• Soudan

Plus de punition pour l’apostasie de l’islam ?

21 juillet 2020

Selon des informations, le gouvernement de transition soudanais a pris des mesures pour accorder davantage de liberté de religion et de droits fondamentaux. À ce que l’on sait, il aurait aboli la loi sur l’apostasie de sorte que ceux qui abjurent l’islam ne sont plus punis. CSI applaudit à cette libéralisation au Soudan. Cependant il faut attendre pour voir comment cette nouvelle législation sera appliquée.



Il y a trente ans, la charia islamique a été introduite au Soudan. Après la chute du dictateur de longue date Omar al-Bechir en avril 2019, le gouvernement de transition soudanais, avec son Premier ministre Abdullah Hamdouk, a décidé d’assouplir différentes lois et d’accorder plus de liberté aux habitants du Soudan. C’est ce qu’a annoncé l’agence de presse africaine Ecofin. Selon ces informations, le ministre de la Justice Nasredeen Abdulbari a annoncé ceci sur la chaîne de télévision de l’État.

Toujours selon ce rapport, c’est surtout la liberté de religion qui connaît le plus grand progrès. Ainsi le gouvernement a décidé d’abolir la loi sur l’apostasie qui jusqu’à présent exigeait la peine de mort pour l’apostasie de la foi musulmane. Nasredeen Abdulbari a souligné à la télévision nationale : « Personne n’a le droit de taxer une personne ou un groupe d’incrédule. » Une telle diffamation « menace la sécurité de la société et conduit à des meurtres par vengeance ».

Il ne doit plus avoir de « cas Meriam »

Les dispositions en vigueur jusqu’à présent pour les Soudanais qui s’étaient détournés de l’islam avaient causé une indignation mondiale en mai 2014 : Meriam Ibrahim (aujourd’hui 34 ans) avait été condamnée à mort pour apostasie, alors qu’elle était enceinte de son deuxième enfant. Après des protestations internationales continues, elle a pu partir pour l’Italie avec sa famille.

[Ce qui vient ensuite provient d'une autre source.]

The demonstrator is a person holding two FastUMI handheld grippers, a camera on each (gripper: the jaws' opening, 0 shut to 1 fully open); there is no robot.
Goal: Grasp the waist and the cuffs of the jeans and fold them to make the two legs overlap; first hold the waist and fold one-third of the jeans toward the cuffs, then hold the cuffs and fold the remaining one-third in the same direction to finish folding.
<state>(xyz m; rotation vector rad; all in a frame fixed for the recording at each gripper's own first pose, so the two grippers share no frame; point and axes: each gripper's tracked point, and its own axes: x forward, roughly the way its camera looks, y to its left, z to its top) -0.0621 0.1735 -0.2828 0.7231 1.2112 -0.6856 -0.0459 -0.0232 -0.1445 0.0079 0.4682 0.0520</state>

Par ailleurs, l’amendement législatif contient la décision que personne ne sera plus fustigé publiquement. De plus, les non musulmans se voient accorder dorénavant le droit de consommer, de vendre et d’importer de l’alcool. Le ministre de la Justice Abdulbari ajoute néanmoins la condition que la légalisation de spiritueux pour les chrétiens et d’autres religions minoritaires « ne trouble pas la paix » et que ces boissons ne soient pas consommées en public. Pour les musulmans, la consommation d’alcool reste interdite.

Plus d’excision

Selon le rapport, le Conseil de souveraineté du Soudan a décidé d’interdire l’excision des femmes et de la punir dorénavant par une peine de prison allant jusqu’à trois ans ou une amende. L’excision des filles viole la dignité des femmes, a déclaré le ministère de la Justice. Jusqu’à ce jour, l’excision était fortement répandue au Soudan. Selon une enquête de l’ONU de 2014, la mutilation génitale avait été appliquée à 87 % de toutes les femmes soudanaises entre 15 et 49 ans.

Les droits des femmes au Soudan sont également favorisés par une autre disposition. Ainsi la loi tenant les femmes sous tutelle est abolie ; elle exigeait que les femmes devaient avoir la permission explicite d’une personne masculine lorsqu’elles voulaient voyager avec leurs enfants à l’étranger.

Les musulmans radicaux protestent

Le 17 juillet 2020, des musulmans radicaux sont descendus dans la rue pour protester contre l’amendement législatif. Selon les nouvelles diffusées, des dizaines de personnes ont participé à ces protestations dans la capitale Khartoum.

En revanche, des responsables d’Église et d’autres chrétiens estiment que ce changement est positif. Le pasteur Yahia Abdelrahim Nalu de l’Église presbytérienne évangélique soudanaise déclare à Morning Star News : « C’est un pas réjouissant et j’espère que tout se passera bien avec cet amendement législatif. »

CSI applaudit également ces nouvelles lois du gouvernement de transition soudanais : « C’est une approche positive pour fortifier la liberté de religion au Soudan. Mais il reste à voir comment l’abolition de la loi sur l’apostasie sera appliquée au Soudan et comment la société musulmane réagira lorsqu’une personne se détournera de l’islam », souligne le directeur de CSI John Eibner qui s’est rendu des dizaines de fois au Soudan et qui a récemment publié une série de textes sur le christianisme dans ce pays.